ISLAMABAD: The lockdown and limited traffic may have led to a drop of more than 10pc in daytime temperatures in the twin cities.
The positive impact of the global lockdown efforts to limit the spread of the coronavirus on nature and the environment have been reported around the world, and it is having a similar impact in this region as well.
Official Met Office figures show that the maximum temperature in Islamabad fell by 12pc in April, with the average temperature at 26.8°C.
The average maximum temperature in Rawalpindi was 27.3°C,10pc lower than normal.
A senior Met Office official said the drop in daytime temperatures is not supported by any other technical reason than limited human interventions.
Met Office figures show maximum temperature in capital fell by 12pc in April
“Even rainfall in Rawalpindi’s urban areas has been below normal, but the heavy traffic, small heat-emitting units and even human exhalations in a close area create a heat cloud over congested cities,” the official said.
The official added that there has not been a significant change in nighttime temperatures, as the minimum temperature
in Islamabad has been 2.3pc lower than normal while the situation in Rawalpindi is the opposite.
Met Office records show that the average minimum temperature in April was 16.1°C, 2.1pc higher than the average. Rainfall
in Rawalpindi was around 56pc below normal, at 28.1 millimetres. Islamabad, however, received slightly above normal rainfall – 63mm – in April.
With the onset of summer at the beginning of May, temperatures will likely be normal next month.
The Met Office has predicted two to three spells of rainfall in May with isolated systems coming from the west.
But, if the lockdown continues in May, rain will cool down areas in the north.
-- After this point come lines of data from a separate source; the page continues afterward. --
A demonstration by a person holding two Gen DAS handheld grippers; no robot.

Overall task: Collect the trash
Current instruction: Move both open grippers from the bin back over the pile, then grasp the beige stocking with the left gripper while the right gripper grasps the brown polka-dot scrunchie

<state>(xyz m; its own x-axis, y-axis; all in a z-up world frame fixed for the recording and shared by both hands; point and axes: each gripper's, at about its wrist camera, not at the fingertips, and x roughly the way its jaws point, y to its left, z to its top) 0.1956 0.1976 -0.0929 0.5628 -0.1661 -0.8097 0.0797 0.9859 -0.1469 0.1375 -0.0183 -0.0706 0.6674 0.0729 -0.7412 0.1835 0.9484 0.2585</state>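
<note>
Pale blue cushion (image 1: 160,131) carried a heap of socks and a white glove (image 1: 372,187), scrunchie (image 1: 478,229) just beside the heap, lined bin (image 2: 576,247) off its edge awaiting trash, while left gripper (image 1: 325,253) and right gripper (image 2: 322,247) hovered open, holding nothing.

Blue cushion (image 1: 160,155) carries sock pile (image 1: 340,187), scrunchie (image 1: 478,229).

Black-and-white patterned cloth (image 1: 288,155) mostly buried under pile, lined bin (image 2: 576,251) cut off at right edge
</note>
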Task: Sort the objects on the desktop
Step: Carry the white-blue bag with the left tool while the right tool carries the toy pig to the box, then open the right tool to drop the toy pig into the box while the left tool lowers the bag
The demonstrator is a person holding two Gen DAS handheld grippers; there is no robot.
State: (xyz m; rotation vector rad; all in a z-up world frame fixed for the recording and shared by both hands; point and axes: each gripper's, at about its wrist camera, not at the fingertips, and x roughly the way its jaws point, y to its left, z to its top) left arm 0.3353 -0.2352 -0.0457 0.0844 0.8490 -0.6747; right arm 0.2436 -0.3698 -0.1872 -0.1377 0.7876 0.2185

As southern parts of the country will witness a surge in temperatures, the north-south temperature
gradient could result in dust storms and whirlwinds in central and south Punjab and northern Sindh.
The official said: “A similar pattern was seen on Saturday even in Islamabad, when rainfall began with cold droplets accompanied by winds from the west but soon southern winds pushed back the clouds to bring warm heavy showers after a gap of a few minutes.”